**Try it:** Track down each line below containing the string "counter" and copy it.

**Data excerpt:**
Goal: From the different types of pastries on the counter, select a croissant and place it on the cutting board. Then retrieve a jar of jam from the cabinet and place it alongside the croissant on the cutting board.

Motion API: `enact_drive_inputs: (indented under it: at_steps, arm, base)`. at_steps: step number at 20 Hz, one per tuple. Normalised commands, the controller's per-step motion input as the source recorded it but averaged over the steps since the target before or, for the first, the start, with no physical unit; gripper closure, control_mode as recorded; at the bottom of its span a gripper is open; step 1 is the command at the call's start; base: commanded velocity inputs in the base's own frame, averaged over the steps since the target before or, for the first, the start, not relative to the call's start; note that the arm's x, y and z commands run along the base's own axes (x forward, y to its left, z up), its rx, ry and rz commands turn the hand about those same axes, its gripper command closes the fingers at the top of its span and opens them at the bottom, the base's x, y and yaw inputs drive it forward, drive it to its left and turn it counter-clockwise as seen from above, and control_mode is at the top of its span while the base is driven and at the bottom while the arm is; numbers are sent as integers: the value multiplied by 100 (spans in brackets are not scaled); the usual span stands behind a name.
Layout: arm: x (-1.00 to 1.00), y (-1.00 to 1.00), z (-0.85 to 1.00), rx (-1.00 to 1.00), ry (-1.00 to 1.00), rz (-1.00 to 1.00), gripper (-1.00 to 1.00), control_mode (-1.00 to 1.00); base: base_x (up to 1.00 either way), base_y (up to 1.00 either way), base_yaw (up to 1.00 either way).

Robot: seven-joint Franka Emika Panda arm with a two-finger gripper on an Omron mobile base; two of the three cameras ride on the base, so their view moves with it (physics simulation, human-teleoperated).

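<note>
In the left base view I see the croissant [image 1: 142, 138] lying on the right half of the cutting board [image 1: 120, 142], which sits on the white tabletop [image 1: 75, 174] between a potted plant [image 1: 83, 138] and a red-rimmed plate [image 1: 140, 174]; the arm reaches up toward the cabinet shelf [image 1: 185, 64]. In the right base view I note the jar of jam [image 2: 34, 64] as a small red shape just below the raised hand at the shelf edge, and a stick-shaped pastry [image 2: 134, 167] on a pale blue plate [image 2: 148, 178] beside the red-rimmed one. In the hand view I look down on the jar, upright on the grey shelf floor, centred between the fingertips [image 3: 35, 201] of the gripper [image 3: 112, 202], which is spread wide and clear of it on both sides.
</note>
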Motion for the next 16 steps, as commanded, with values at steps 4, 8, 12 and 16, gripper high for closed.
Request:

**Task response:**
Goal: From the different types of pastries on the counter, select a croissant and place it on the cutting board. Then retrieve a jar of jam from the cabinet and place it alongside the croissant on the cutting board.
Motion API: `enact_drive_inputs: (indented under it: at_steps, arm, base)`. at_steps: step number at 20 Hz, one per tuple. Normalised commands, the controller's per-step motion input as the source recorded it but averaged over the steps since the target before or, for the first, the start, with no physical unit; gripper closure, control_mode as recorded; at the bottom of its span a gripper is open; step 1 is the command at the call's start; base: commanded velocity inputs in the base's own frame, averaged over the steps since the target before or, for the first, the start, not relative to the call's start; note that the arm's x, y and z commands run along the base's own axes (x forward, y to its left, z up), its rx, ry and rz commands turn the hand about those same axes, its gripper command closes the fingers at the top of its span and opens them at the bottom, the base's x, y and yaw inputs drive it forward, drive it to its left and turn it counter-clockwise as seen from above, and control_mode is at the top of its span while the base is driven and at the bottom while the arm is; numbers are sent as integers: the value multiplied by 100 (spans in brackets are not scaled); the usual span stands behind a name.

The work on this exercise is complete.